HARRIS: Well, I am a sucker for a really good, swoony melodrama.
HOLMES: Me, too, man.
HARRIS: You know? Like, give me a Douglas Sirk movie any day. I've also really appreciated Todd Haynes' sort of homages to Sirk, like "Far From Heaven" with Julianne Moore. Like, I just love the look, the feel, the comfort within the discomfort because (laughter) the thing about those types of melodramas is that they look beautiful. You want to live in those places - the beautiful colors and the oranges and the reds and the golds of something like "All That Heaven Allows." Like, I want to live in those worlds, but then, at the same time, there is that sort of intense drama that's playing under it. Sometimes it's sort of psychological. Sometimes it's societal. There's all these different things happening.
And I think what Eugene Ashe does with "Sylvie's Love" is really tap into just that mood and that feeling and that period through the cinematography, which was shot by Declan Quinn, and the costumes that were done by Phoenix Mellow. Like, all of these beautiful, beautiful elements come together to tell a really lovely story that I haven't seen before, not quite in this way, and having a Black couple at the center of it is just, like, the icing on top of the cake. Tessa and Nnamdi have, like, really great chemistry. The way in which they meet, which is - you know, he's sort of an up-and-coming jazz musician. He sees a help wanted sign in the window of the store where she is helping her father. Her father owns this record store, and their meet-cute is incredibly cute.
HOLMES: It really is cute. Even for a meet-cute, it's pretty cute.
HARRIS: Yeah. Yeah. So I just love the way there's this tension because she has a fiance who's serving in the war, and so you know, she brings him up all the time. But it's clear that they have an instant chemistry and attraction. And just watching them sort of do this little dance of like - you know, you watch this movie, and you know it's going to happen, but it's just a matter of when. And I love the way it teases it out in those moments. And then the second half of the movie really, like, kind of switches course as they drift apart, but then their lives are sort of intertwined anyway. And it was really great to see the way in which they keep coming back into each other's lives.

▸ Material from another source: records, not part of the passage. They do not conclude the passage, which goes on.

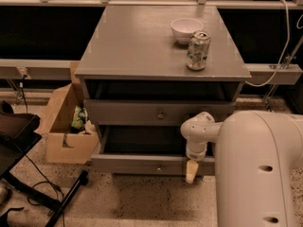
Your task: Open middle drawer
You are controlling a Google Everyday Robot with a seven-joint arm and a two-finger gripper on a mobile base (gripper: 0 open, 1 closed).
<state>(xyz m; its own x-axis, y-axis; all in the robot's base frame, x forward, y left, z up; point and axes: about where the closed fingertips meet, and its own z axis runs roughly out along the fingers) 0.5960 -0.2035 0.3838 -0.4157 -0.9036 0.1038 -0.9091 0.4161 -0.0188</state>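
Observation:
The grey cabinet (142,46) shows two drawer fronts. The upper one (123,112) has a small round knob (160,115) and a dark gap above it. The one below is the middle drawer (132,164), pulled out so its dark inside shows, with its knob (158,168) at the centre. My gripper (190,171) hangs from the white wrist (199,131) and points down at the right part of that drawer's front, right of the knob. The lowest drawer is hidden underneath.
A white bowl (186,29) and a drink can (198,50) stand on the cabinet top. An open cardboard box (66,126) sits on the floor to the left, with a black stand (42,193) nearer. My white arm (260,169) fills the lower right.

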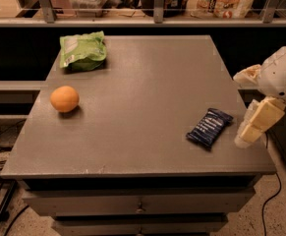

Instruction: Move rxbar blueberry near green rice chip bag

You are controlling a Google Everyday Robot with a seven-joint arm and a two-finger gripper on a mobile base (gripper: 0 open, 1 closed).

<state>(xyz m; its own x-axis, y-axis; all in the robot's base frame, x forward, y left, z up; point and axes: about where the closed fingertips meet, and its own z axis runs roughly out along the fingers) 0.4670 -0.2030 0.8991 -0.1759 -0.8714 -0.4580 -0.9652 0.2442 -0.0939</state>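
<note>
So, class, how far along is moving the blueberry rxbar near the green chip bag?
Done: nothing yet; the rxbar blueberry lies front-right on the table, far from the green rice chip bag at back left. In hand: the end effector hovers beside the bar, not holding it. Left: grasp, carry, set down beside the bag.

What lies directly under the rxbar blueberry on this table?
Only the grey table shows around the rxbar blueberry, which lies flat on it; the patch beneath is covered. The gripper hangs beside it at the table's edge.
</note>
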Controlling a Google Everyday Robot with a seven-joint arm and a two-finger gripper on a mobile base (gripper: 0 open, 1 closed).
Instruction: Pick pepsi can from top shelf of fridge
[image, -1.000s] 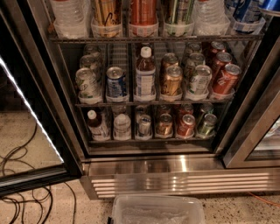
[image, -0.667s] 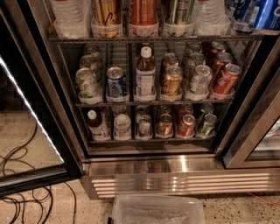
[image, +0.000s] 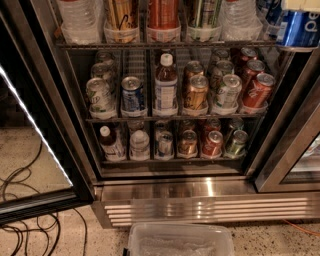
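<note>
The fridge (image: 200, 192) stands open, with three wire racks of drinks. The top shelf (image: 165, 45) holds water bottles and tall cans in cups. The pepsi can (image: 298, 29), deep blue with white print, hangs at the top right in front of the fridge's right frame, just off the shelf's end. My gripper (image: 300, 5) shows only as a pale part at the top right edge, directly above the can and shut on it. Most of the gripper is out of view.
The open glass door (image: 35, 145) with its lit strip stands at the left. Black cables (image: 25, 220) lie on the speckled floor. A clear plastic bin (image: 180, 240) sits below the slatted grille (image: 210, 210). A second door frame (image: 290, 150) is at the right.
The pepsi can has moved right and down, out past the end of the top shelf and nearer the camera. The pale gripper part has come into view above it.
</note>
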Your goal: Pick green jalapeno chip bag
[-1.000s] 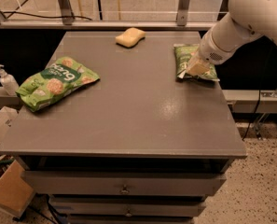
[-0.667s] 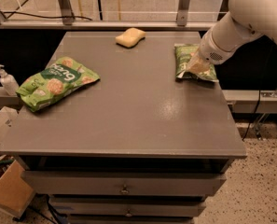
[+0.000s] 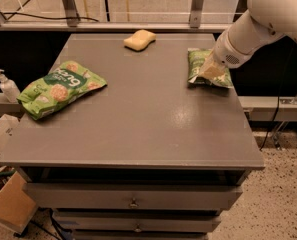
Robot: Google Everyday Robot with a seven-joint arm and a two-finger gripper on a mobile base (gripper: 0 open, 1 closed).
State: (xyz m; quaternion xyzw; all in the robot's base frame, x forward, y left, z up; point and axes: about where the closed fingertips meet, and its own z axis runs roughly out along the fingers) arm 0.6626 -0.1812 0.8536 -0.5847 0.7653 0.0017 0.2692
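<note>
The green jalapeno chip bag (image 3: 198, 65) lies flat near the right edge of the grey table (image 3: 138, 119), toward the back. It is olive green. My gripper (image 3: 211, 72) is down on the bag's right part, at the end of the white arm (image 3: 248, 29) that comes in from the upper right. The arm and gripper cover much of the bag's right half.
A brighter lime-green bag (image 3: 60, 86) with round cracker pictures lies at the table's left. A yellow sponge (image 3: 139, 39) sits at the back centre. A white pump bottle (image 3: 8, 85) stands off the table's left side. Cardboard boxes (image 3: 8, 204) are on the floor lower left.
</note>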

And, you know, I had some small quibbles. I think - in the ways in which it updates this kind of story with a Black couple at the center, I think it attempts to do the same with the way women are often portrayed in these films. And while I was watching it - you know, early on, they establish she wants to be a TV producer. It's the '50s. What are the chances of a Black woman becoming a TV producer? Very low. But I don't think he does too good of a job in the first half really explaining why she wants to be a producer. Like, what does she get out of it? And I was waiting for that to happen.
I think the second half does a good job. Once we actually see her pursuing that dream, it does a better job of doing that. But I felt like for the first half of the movie, it was really front-loaded with his character and what he wanted. And she does make a sacrifice midway through the film that I think kind of tilted it in his favor. But by the end of it, it smooths it out. It does a really good job of showing how difficult it would be for her in that time period to be a working mother who is expected to stay at home. Like, all these things that we often associate with white women in the 1950s and '60s we get to see a Black woman do, so...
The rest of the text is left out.